== Action item ==
No picture belongs in the copy. Repeat each line below exactly.

⁂

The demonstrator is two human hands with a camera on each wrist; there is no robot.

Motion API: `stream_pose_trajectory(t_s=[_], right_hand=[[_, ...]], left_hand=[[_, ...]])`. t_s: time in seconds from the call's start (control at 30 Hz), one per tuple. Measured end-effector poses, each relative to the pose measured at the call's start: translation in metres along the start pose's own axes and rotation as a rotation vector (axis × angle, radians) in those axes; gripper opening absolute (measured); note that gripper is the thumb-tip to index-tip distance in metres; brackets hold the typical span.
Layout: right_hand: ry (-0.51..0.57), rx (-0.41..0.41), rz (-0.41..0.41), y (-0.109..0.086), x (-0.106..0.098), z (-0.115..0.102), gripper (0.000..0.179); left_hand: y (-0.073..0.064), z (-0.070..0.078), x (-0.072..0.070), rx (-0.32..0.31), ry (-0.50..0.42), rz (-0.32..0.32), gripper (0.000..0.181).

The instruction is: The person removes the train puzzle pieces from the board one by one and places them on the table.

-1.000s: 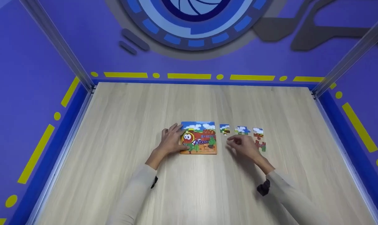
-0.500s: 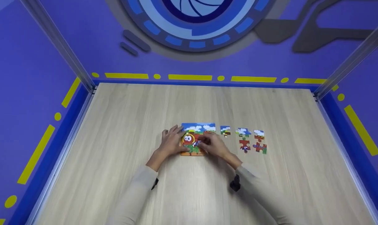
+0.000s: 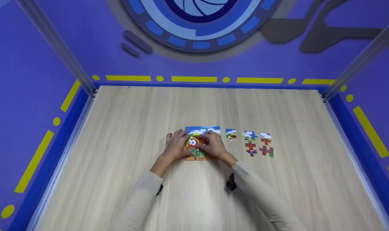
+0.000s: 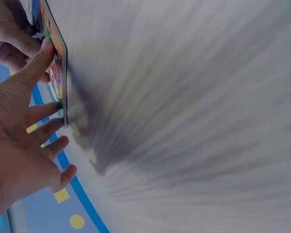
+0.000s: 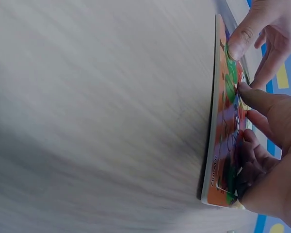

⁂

== Solution ==
The demonstrator is two human hands with a camera on each wrist; there is no robot.

Motion API: `stream_pose_trajectory(t_s=[_], right_hand=[[_, ...]], left_hand=[[_, ...]])`. t_s: time in seconds from the call's start (control at 30 Hz), one per tuple. Measured end-effector poses, each relative to the pose measured at the call's start: translation in metres along the start pose's own axes and rotation as a rotation vector (axis × angle, radians) in those axes; gripper opening absolute (measured); note that gripper is the thumb-tip to index-tip distance in metres; brackets hold the typical span.
Layout: right_hand: ry (-0.51..0.57), rx (-0.41..0.41), rz (-0.41..0.41), y (-0.109..0.086), x (-0.106..0.098), z (-0.115..0.102), gripper (0.000..0.179); left_hand: y (-0.073..0.064), z (-0.070..0.078), x (-0.072..0.070), rx (-0.32..0.31), ry (-0.50..0.42), rz (-0.32..0.32), gripper (0.000..0.181).

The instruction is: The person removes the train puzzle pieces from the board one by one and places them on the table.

-1.000s: 
-0.500s: 
+0.000s: 
+0.000s: 
+0.000s: 

No more is needed for this answer.